Q.55 In 2 N H₂SO₄, an organic compound shows fluorescence with quantum yield, ϕ = 0.42 and fluorescence rate constant, kf = 5.25 × 10⁷ s⁻¹. The observed fluorescence lifetime of it under the same conditions (correct to 1 decimal place) is _______ ns.

Q.55 In 2 N H₂SO₄, an organic compound shows fluorescence with quantum yield, ϕ = 0.42 and fluorescence rate constant, kf = 5.25 × 10⁷ s⁻¹. The observed fluorescence lifetime of it under the same conditions (correct to 1 decimal place) is _______ ns.

The observed fluorescence lifetime is 8.0 ns. This value is calculated using the fundamental relationship in fluorescence spectroscopy between quantum yield (ϕ), radiative rate constant (k_f), and lifetime (τ).

Key Formula

Fluorescence quantum yield is defined as ϕ = k_f × τ, where τ is the observed fluorescence lifetime (1 / (k_f + k_nr)), k_f is the fluorescence rate constant, and k_nr represents non-radiative decay rates.
Rearranging gives τ = ϕ / k_f.
Here, ϕ = 0.42 and k_f = 5.25 × 10^7 s⁻¹, so τ = 0.42 / (5.25 × 10^7) = 8.0 × 10^{-9} s = 8.0 ns.

Step-by-Step Calculation

Convert units: k_f = 5.25 × 10^7 s⁻¹.
τ (s) = 0.42 / 5.25 × 10^7 = 8.0 × 10^{-9} s.
τ (ns) = 8.0 × 10^{-9} × 10^9 = 8.0 ns (rounded to 1 decimal place).
The 2 N H₂SO₄ condition specifies the measurement environment but does not alter the formula.

Physical Interpretation

The lifetime τ reflects the average time the excited state persists before decay via fluorescence or non-radiative paths.
A ϕ of 0.42 indicates 42% of excitations lead to fluorescence, with k_nr / k_f = (1 – ϕ)/ϕ ≈ 1.38, shortening τ from the radiative limit (1/k_f ≈ 19.0 ns).

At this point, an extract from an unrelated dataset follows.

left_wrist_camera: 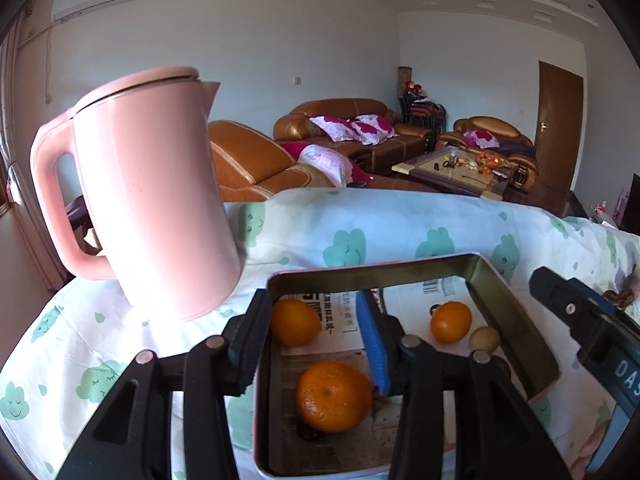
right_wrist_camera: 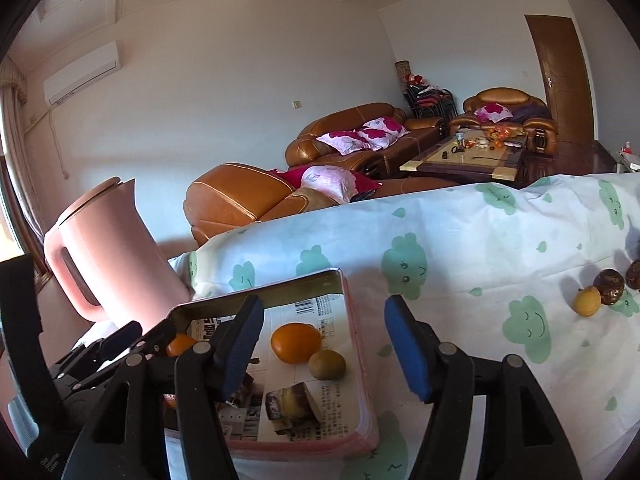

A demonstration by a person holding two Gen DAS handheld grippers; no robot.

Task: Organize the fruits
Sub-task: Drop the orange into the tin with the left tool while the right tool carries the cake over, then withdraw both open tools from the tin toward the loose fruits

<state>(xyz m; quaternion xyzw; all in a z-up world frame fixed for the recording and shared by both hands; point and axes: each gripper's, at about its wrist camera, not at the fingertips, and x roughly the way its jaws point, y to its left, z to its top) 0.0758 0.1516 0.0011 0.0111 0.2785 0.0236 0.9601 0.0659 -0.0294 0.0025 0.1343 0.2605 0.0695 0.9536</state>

Fluorescence lifetime calculation in acidic media like 2N H₂SO₄ is crucial for understanding molecular photophysics, especially for organic compounds showing fluorescence with quantum yield ϕ=0.42 and fluorescence rate constant kf=5.25×10⁷ s⁻¹. This guide delivers the observed fluorescence lifetime (correct to 1 decimal place) as 8.0 ns, tailored for CSIR NET aspirants mastering spectroscopy in molecular biology and biochemistry.

Core Principles of Fluorescence Lifetime

Fluorescence lifetime (τ) measures the excited-state duration before photon emission or non-radiative decay.
Quantum yield ϕ equals photons emitted per photon absorbed: ϕ = kf / (kf + knr).
Thus, τ = ϕ / kf links these parameters directly.

Detailed Solution for This Problem

Given: ϕ = 0.42 (dimensionless), kf = 5.25 × 10⁷ s⁻¹ in 2N H₂SO₄. [query]

  • Compute τ = 0.42 / 5.25 × 10⁷ = 8.0 × 10^{-9} s.

  • Convert: 8.0 ns (1 ns = 10^{-9} s).
    No options provided, but common pitfalls include inverting (kf/ϕ ≈ 1.25 × 10^8 s, τ=8 ns wrong-way) or unit errors (ps instead of ns).

CSIR NET Exam Relevance

Such problems test Jablonski diagram applications, where acidic conditions (2N H₂SO₄) may protonate fluorophores, tuning ϕ and τ for biotech assays. [user-information]
Practice: If ϕ=0.4, τ=5 ns, then kf=ϕ/τ=8×10^7 s⁻¹ (similar Testbook example).

Advanced Insights for Life Sciences

In 2N H₂SO₄, fluorescence quenching via protonation competes with emission, reducing ϕ below 1.
Radiative lifetime (1/kf ≈19 ns) exceeds observed τ=8.0 ns due to knr.
Applications: DNA probes, enzyme kinetics—key for CSIR NET biotech/genetics sections. [user-information]

Keywords: fluorescence lifetime, quantum yield ϕ=0.42, kf=5.25×10⁷ s⁻¹, 2N H₂SO₄, observed lifetime 8.0 ns, CSIR NET spectroscopy.